BEGIN

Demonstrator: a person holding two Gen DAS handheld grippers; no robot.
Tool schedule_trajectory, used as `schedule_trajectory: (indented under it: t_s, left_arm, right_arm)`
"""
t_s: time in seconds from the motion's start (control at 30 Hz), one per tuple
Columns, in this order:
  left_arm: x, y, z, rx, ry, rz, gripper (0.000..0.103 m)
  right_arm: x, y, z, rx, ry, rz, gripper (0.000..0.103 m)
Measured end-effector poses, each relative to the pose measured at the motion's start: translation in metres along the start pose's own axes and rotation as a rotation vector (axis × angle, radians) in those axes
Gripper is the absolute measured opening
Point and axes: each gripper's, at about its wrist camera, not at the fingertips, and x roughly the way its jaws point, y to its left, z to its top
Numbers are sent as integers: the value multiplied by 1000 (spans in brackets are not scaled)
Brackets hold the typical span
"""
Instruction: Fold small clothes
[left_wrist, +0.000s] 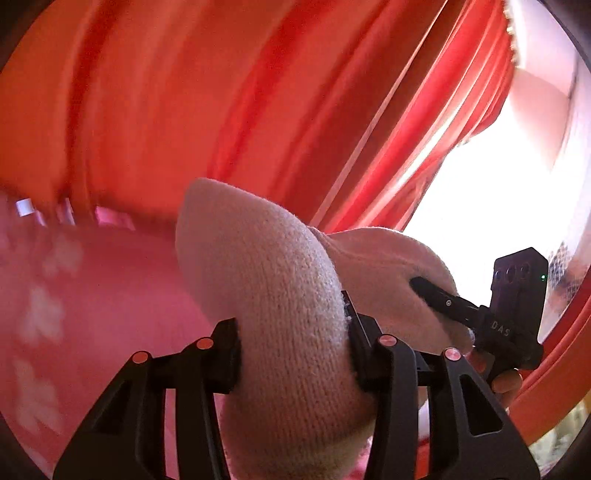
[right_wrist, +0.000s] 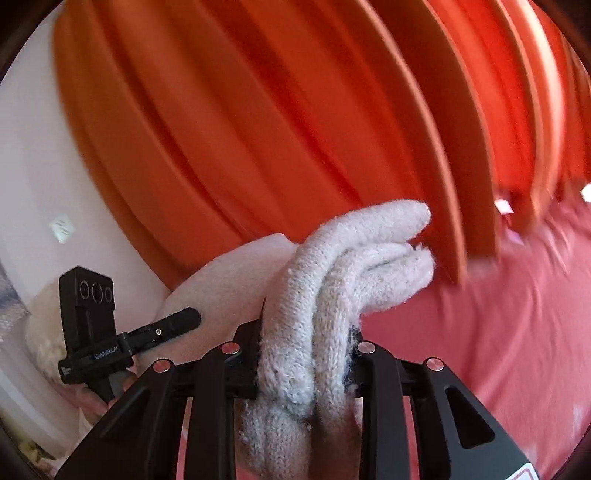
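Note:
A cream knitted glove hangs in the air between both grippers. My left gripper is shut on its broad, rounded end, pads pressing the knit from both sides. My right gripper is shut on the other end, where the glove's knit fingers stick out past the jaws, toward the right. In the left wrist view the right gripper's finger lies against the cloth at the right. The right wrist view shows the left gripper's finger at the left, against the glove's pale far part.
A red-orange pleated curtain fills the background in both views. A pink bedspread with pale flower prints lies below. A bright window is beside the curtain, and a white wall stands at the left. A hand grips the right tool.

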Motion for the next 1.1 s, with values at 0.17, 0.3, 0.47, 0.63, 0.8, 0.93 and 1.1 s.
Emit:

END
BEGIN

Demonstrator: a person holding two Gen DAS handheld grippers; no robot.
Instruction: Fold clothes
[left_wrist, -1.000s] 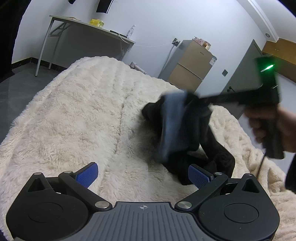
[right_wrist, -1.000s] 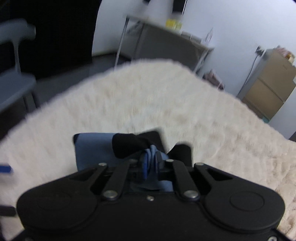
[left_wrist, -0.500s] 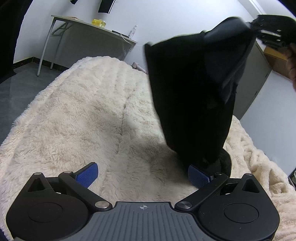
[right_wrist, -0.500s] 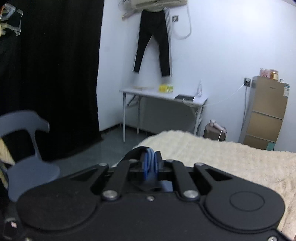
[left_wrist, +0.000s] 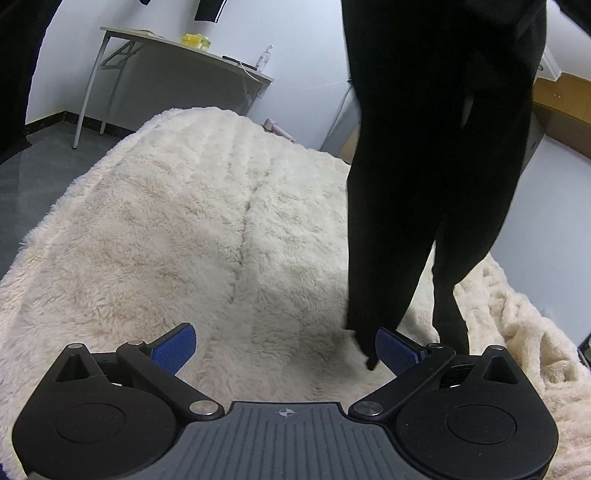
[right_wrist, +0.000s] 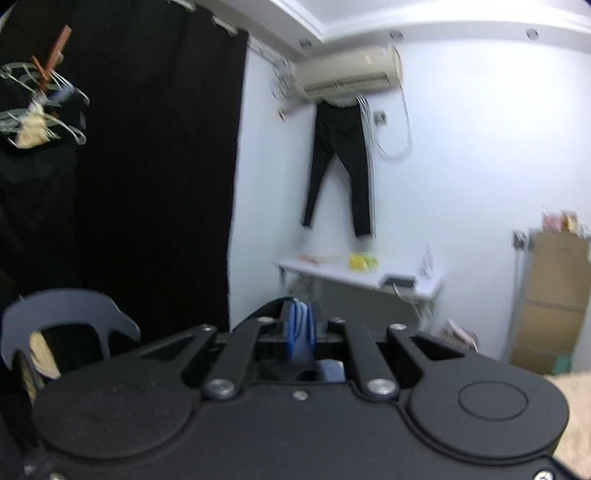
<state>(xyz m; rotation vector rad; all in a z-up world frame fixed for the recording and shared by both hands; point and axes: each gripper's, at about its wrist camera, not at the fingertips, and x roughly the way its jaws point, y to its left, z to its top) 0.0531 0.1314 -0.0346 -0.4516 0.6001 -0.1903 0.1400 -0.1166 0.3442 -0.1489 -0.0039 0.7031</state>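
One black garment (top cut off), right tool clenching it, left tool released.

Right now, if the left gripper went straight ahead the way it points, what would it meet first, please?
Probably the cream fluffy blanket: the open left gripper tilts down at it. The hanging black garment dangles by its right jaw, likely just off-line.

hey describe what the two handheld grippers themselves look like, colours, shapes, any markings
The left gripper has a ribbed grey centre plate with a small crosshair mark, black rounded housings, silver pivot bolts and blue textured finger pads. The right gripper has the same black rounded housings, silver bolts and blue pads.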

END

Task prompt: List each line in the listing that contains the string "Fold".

Completed task:
Instruction: Fold small clothes
Instruction: Fold clothes

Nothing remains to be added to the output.